Purpose: To report clinical and genetic characteristics of familial exudative vitreoretinopathy (FEVR) in the Finnish population.

Methods: Detailed clinical and genetic data of 35 individuals with heterozygous pathogenic variants in FZD4 were gathered and analysed.

Results: Thirty-two individuals with FZD4 c.313A>G variant and three individuals with FZD4 c.40_49del were included in the study. The clinical phenotype was variable even among family members with the same FZD4 variant.

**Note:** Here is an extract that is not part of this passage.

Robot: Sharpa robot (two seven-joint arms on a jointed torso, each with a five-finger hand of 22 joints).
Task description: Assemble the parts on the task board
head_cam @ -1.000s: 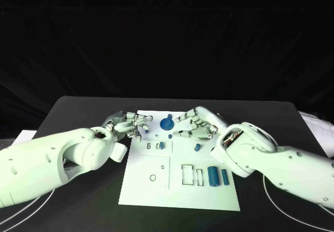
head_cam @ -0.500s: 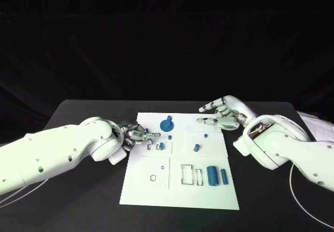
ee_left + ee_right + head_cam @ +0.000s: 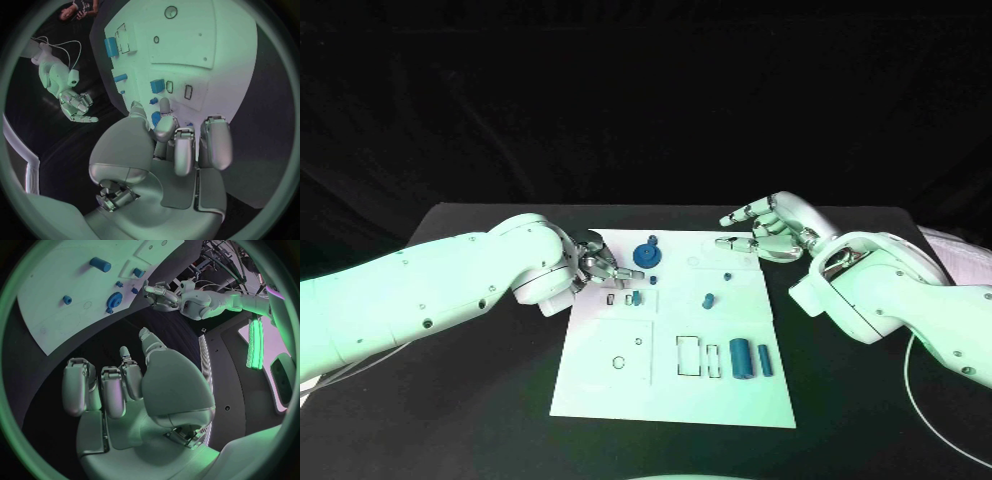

Only 34% (N = 12/35) of variant-positive individuals had been clinically diagnosed with FEVR. The median age of the onset of symptoms was 2.3 years, ranging between 0 to 25 years. Median visual acuity was 0.1 logMAR (0.8 Snellen decimal), ranging between light perception and -0.1 logMAR (1.25 Snellen decimal). Most (N = 33/35, 94%) were classified as not visually impaired. Despite unilateral visual loss present in some, they did not meet the criteria of visual impairment according to the WHO classification. Two study patients (N = 2/35, 6%) had severe visual impairment. The most common FEVR stage in study patient's eyes (N = 28/70 eyes, 40%) was FEVR stage 1, that is, avascular periphery or abnormal vascularisation. Most of FZD4-variant-positive study patient's eyes (N = 31/50 eyes, 62%) were myopic. Two individuals presented with persistent hyperplastic primary vitreous expanding the phenotypic spectrum of FEVR. Shared haplotypes extending approximately 0.9 Mb around the recurrent FZD4 c.313A>G variant were identified.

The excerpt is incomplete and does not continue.